**TASK ITEM:** Please give again, exactly and only, the stretch of lines from the one containing "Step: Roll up" to the end of the entries below.

START AVAILABLE DATA

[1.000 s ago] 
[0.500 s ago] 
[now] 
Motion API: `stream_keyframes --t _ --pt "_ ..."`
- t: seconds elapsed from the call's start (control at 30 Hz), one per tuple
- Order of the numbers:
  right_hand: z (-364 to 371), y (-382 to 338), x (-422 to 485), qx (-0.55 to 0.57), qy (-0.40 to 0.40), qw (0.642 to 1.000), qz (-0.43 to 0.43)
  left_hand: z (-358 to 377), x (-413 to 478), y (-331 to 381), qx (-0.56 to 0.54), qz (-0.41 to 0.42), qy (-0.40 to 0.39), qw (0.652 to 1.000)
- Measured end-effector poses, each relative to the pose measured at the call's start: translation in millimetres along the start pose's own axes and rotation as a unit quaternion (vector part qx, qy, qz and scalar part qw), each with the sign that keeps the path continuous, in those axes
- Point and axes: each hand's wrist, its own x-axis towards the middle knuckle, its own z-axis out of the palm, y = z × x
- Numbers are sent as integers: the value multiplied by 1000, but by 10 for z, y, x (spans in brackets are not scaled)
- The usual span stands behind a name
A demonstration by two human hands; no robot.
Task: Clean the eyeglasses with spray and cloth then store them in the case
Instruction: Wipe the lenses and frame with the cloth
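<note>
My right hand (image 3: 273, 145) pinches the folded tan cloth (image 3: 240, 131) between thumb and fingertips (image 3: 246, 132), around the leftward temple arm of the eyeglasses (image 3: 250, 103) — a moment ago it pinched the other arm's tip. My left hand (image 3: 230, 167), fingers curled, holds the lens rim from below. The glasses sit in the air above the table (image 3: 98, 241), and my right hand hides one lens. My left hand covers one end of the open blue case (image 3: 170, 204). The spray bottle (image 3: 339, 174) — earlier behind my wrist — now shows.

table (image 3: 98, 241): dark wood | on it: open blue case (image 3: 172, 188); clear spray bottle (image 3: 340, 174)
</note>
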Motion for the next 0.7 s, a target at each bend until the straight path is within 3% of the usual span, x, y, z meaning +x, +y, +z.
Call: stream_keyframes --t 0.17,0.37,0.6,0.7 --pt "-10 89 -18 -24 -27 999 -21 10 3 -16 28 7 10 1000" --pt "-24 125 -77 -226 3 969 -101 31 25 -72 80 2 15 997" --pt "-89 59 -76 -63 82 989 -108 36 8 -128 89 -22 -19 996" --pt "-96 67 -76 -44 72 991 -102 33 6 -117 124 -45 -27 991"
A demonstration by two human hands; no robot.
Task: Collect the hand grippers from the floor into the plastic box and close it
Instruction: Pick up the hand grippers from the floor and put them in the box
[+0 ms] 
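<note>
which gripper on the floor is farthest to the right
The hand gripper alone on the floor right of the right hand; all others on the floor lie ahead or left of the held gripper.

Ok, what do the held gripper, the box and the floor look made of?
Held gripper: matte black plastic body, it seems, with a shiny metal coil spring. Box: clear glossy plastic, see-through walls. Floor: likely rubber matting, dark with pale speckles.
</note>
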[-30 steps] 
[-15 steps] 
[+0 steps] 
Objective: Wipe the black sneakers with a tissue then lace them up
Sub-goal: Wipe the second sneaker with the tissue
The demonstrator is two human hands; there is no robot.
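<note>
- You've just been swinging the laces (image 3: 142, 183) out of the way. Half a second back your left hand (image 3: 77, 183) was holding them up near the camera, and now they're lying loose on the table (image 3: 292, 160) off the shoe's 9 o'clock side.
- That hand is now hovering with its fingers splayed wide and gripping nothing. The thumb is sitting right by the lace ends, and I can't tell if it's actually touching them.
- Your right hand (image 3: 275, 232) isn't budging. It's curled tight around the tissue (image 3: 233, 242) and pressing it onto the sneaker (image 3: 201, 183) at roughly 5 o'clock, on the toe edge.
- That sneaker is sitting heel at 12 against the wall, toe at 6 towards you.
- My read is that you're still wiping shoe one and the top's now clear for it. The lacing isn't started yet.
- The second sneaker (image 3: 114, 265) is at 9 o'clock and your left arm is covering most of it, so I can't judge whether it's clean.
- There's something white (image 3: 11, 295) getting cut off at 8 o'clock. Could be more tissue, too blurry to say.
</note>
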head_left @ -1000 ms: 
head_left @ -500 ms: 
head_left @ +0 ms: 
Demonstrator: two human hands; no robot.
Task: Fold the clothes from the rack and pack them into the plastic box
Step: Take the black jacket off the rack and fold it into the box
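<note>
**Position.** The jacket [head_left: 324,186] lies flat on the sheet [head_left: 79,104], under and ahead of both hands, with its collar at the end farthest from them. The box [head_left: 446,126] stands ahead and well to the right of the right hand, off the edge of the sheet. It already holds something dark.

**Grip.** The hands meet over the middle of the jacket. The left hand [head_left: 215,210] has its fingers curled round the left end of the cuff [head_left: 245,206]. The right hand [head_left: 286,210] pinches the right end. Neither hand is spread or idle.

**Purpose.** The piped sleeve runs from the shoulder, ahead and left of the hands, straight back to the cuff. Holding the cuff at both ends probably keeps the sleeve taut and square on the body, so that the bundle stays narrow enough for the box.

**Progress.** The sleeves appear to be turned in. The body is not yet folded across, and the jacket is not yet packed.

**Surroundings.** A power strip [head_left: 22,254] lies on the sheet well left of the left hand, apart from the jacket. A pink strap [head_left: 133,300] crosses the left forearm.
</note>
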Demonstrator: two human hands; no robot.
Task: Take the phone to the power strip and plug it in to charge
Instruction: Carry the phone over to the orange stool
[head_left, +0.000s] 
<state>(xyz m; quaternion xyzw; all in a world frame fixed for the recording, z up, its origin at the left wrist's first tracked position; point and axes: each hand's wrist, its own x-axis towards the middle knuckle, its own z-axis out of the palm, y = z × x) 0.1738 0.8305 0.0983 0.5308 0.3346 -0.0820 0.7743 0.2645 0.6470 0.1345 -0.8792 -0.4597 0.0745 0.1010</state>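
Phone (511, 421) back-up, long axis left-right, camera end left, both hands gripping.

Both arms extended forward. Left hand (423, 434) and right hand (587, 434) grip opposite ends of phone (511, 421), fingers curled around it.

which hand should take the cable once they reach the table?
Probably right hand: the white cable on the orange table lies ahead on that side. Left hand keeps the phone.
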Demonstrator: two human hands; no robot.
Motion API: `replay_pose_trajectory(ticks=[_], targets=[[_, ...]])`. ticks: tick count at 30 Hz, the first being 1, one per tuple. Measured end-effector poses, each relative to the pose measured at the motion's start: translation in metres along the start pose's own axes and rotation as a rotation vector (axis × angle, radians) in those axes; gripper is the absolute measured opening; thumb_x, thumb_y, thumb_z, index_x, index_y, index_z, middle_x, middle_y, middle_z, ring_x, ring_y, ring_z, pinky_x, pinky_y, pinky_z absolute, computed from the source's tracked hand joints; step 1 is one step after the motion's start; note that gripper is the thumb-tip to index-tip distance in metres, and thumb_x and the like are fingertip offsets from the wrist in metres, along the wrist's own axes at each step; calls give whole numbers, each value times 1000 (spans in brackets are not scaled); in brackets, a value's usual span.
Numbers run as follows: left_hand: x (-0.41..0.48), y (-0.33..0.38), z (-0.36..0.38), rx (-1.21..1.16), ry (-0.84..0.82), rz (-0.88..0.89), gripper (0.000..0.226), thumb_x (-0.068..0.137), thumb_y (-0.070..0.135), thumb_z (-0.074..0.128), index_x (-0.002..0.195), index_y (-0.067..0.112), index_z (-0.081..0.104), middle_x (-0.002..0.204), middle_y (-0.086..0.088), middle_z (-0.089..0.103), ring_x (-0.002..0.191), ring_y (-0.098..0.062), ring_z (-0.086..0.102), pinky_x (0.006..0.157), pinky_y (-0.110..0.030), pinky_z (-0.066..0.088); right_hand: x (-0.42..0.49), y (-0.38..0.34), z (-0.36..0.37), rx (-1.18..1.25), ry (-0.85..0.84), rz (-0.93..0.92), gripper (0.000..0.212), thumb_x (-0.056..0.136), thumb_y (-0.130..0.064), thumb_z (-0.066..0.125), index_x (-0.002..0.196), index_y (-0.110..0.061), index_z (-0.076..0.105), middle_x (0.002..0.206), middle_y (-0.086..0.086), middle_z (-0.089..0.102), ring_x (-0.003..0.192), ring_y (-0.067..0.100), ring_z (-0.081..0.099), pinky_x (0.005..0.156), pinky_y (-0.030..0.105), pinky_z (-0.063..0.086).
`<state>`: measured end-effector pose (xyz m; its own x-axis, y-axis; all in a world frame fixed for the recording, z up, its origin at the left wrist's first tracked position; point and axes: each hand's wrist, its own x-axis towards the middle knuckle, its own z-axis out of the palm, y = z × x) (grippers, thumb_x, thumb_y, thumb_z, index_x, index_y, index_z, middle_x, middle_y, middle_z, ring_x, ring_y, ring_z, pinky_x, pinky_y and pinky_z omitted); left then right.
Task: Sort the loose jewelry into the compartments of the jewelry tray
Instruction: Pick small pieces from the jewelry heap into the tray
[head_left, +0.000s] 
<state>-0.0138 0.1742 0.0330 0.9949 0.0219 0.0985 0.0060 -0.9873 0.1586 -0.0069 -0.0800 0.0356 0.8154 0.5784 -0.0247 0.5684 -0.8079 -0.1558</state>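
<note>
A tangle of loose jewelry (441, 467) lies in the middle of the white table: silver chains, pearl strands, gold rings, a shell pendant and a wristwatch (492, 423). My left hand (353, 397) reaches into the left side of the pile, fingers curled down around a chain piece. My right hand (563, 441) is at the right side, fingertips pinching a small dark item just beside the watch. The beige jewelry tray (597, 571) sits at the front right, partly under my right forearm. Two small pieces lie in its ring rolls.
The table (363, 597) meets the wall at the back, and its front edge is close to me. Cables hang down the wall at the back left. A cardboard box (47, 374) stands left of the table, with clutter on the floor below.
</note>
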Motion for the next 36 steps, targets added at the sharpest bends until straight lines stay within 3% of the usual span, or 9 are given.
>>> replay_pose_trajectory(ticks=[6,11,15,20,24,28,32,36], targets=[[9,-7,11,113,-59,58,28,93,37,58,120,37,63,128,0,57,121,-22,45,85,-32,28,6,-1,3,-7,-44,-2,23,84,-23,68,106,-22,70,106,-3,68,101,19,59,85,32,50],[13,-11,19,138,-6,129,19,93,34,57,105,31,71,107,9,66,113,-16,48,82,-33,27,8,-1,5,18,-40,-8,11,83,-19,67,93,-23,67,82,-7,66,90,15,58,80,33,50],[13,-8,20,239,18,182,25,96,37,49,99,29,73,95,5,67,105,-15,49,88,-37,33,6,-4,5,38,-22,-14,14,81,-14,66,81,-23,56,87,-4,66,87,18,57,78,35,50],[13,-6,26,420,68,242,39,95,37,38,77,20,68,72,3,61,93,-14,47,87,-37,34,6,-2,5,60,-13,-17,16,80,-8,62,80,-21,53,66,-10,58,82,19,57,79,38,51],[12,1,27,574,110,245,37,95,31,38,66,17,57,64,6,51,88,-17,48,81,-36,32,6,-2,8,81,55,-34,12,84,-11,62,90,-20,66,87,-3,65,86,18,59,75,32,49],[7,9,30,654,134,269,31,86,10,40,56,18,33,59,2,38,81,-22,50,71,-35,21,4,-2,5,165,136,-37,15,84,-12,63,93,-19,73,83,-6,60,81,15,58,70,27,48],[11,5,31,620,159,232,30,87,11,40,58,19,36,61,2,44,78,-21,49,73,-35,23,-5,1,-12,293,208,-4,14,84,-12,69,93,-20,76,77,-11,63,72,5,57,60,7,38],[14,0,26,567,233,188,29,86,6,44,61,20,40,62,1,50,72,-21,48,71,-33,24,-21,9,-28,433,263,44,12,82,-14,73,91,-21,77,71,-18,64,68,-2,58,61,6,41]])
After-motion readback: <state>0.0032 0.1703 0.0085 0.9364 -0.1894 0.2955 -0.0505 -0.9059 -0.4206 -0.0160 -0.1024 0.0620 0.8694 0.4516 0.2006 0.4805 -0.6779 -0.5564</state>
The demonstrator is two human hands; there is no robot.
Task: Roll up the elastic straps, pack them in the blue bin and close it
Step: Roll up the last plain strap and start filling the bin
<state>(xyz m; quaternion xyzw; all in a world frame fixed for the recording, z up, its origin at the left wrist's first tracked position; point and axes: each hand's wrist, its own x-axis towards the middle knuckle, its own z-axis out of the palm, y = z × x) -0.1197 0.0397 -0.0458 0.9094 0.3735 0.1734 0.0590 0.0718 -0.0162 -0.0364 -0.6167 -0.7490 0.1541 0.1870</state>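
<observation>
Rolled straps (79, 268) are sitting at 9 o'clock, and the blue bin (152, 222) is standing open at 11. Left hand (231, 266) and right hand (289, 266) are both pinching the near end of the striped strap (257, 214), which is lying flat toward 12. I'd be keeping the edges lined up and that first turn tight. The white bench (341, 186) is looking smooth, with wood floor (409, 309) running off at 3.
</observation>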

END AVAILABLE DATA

**TASK OUTPUT:**
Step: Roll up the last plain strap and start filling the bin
<state>(xyz m; quaternion xyzw; all in a world frame fixed for the recording, z up, its origin at the left wrist's first tracked position; point and axes: each hand's wrist, its own x-axis towards the middle knuckle, its own z-axis out of the palm, y = z × x) -0.1197 0.0397 -0.0458 0.9094 0.3735 0.1734 0.0590 0.0718 -0.0162 -0.0364 -0.6167 -0.7490 0.1541 0.1870</state>
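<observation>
Rolled straps (79, 268) are sitting at 9 o'clock, and the blue bin (152, 222) is standing open at 11. Left hand (231, 266) and right hand (289, 266) are both pinching the near end of the striped strap (257, 214), which is lying flat toward 12. I'd be keeping the edges lined up and that first turn tight. The white bench (341, 186) is looking smooth, with wood floor (409, 309) running off at 3.
</observation>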

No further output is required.